At the announcement at Manukau Institute of Technology in Auckland, Minister Hipkins reiterated that the CoVEs are industry and education-led.

“They bring together industry, researchers, tertiary providers, iwi, and other groups from across the country to work on the specific issues and opportunities each sector has identified, and develop solutions for training and education,” he said.

Primary Sector CoVE

The key areas of focus are:

  • Attracting and retaining learners and staff - from school to vocational education, to higher learning, and to and in the workforce.
  • Defining vocational excellence - explore and identify excellence in food and fibre vocational education, locally and internationally, focussed on learner and employer success and satisfaction.
  • Specialised projects – test and embed new ideas, innovations and specialised opportunities from across the regions and sectors.

Construction CoVE

The key areas of focus are:

  • Disruptions – prepare the sector to manage future disruptions (for example, new technologies) through identifying these disruptions and developing training solutions
  • Entry – fundamentally reform entry level training by decreasing the time it takes for workers to be engaged in meaningful paid employment.
  • Productivity – improve retention and productivity by developing an end to end career support service and linking it with career stage appropriate training, mentoring and networking.
  • Diversity – provide tested solutions and opportunities to strengthen and diversify the construction sector workforce, particularly by increasing the number of Māori, Pacific people, and women in hands-on roles.
  • Sustainability – respond to the increasing demand for environmentally sustainable practices by incorporating sustainability into appropriate training.

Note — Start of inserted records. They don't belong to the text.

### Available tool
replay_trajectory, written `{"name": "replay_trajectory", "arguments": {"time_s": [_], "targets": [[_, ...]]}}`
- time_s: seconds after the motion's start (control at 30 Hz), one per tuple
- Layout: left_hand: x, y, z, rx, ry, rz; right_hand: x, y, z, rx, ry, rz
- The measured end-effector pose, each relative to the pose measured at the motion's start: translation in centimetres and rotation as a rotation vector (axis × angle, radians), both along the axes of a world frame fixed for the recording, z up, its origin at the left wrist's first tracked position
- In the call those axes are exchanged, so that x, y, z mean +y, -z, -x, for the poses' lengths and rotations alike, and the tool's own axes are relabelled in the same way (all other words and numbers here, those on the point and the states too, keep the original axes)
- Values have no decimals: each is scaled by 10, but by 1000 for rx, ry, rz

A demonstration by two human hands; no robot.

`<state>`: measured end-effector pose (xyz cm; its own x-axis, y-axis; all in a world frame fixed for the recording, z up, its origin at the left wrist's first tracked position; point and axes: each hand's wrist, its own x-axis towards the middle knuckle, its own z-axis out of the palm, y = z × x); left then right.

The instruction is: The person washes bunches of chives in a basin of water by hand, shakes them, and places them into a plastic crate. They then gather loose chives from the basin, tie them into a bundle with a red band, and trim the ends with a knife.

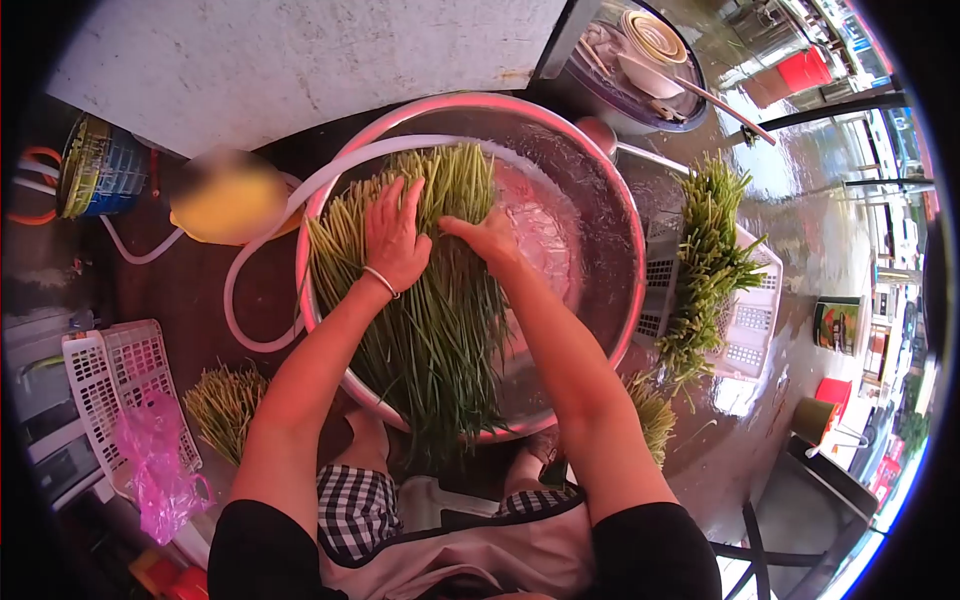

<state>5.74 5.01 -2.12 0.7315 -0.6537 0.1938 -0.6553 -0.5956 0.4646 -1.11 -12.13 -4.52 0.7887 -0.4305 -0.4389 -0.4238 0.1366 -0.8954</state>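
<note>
A thick bundle of long, thin green stalks (430,325) lies across the left part of a large round basin (637,270), leafy ends hanging over the near rim. My left hand (398,235) rests on top of the bundle, fingers stretched out and slightly apart. At the bundle's right edge, my right hand (490,240) grips the stalks, its thumb on top and its other fingers largely hidden. Rippling water (545,225) shows in the basin. A pale hose (232,300) loops over the basin's left rim, its end in the water behind the stalks.
More green stalks (710,270) lie on white crates (755,315) at right. Another bunch (225,410) sits left of my legs, near a white basket (120,370) with a pink plastic bag (160,460). A tub with bowls (650,45) stands at the back. The floor (730,420) is wet.
</note>
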Motion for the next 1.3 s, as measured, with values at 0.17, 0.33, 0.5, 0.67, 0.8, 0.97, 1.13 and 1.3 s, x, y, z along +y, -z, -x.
{"name": "replay_trajectory", "arguments": {"time_s": [0.17, 0.33, 0.5, 0.67, 0.8, 0.97, 1.13, 1.3], "targets": [[26, 19, -7, 14, -3, 35, -30, -12, 44, -63, 118, -314], [35, 17, -8, 39, -12, 119, -32, -2, 79, -243, 7, 104], [38, 12, -5, 13, -35, 90, -66, 10, 93, -1, 425, -143], [31, 1, -2, -68, -43, 85, -68, 14, 108, -28, 283, -225], [22, -28, -6, -289, 26, -81, -94, 18, 117, 68, 373, -529], [-6, -24, -7, -228, 159, -132, -96, 10, 98, 13, 198, -678], [-43, -2, 14, -41, 386, -43, -63, 19, 71, 8, 61, -953], [-53, 1, 24, 289, 246, 386, -20, 28, 49, 84, 25, -837]]}}
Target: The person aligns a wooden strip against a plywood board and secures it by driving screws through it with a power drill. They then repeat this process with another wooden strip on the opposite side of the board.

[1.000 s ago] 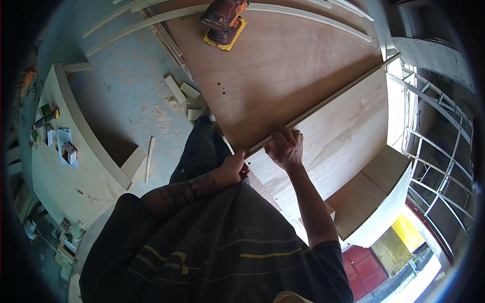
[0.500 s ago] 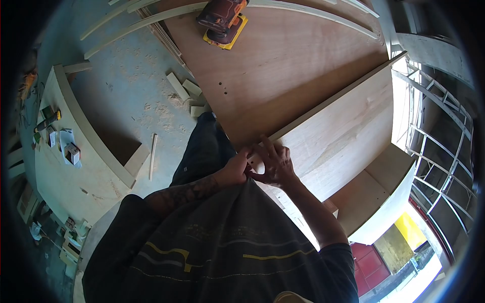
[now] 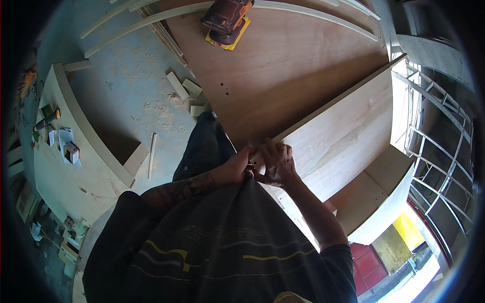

Te Pūkenga welcomes the first two COVES

Te Pūkenga welcomed the launch of the construction and primary sector Centres of Vocational Excellence (COVEs).

“We are very excited to be hosting and supporting the consortia partnerships for the first of what we hope will be a number of CoVEs at Te Pūkenga,” says Te Pūkenga’s CE Stephen Town.

“The Food and Fibre CoVE, hosted at our subsidiary EIT, and the construction sector CoVE, hosted at Te Pūkenga subsidiary MIT, will tangibly demonstrate the impact we can have by strengthening links between skills and training, industry and community and most importantly, learners. This is another key step towards reforming vocational education.”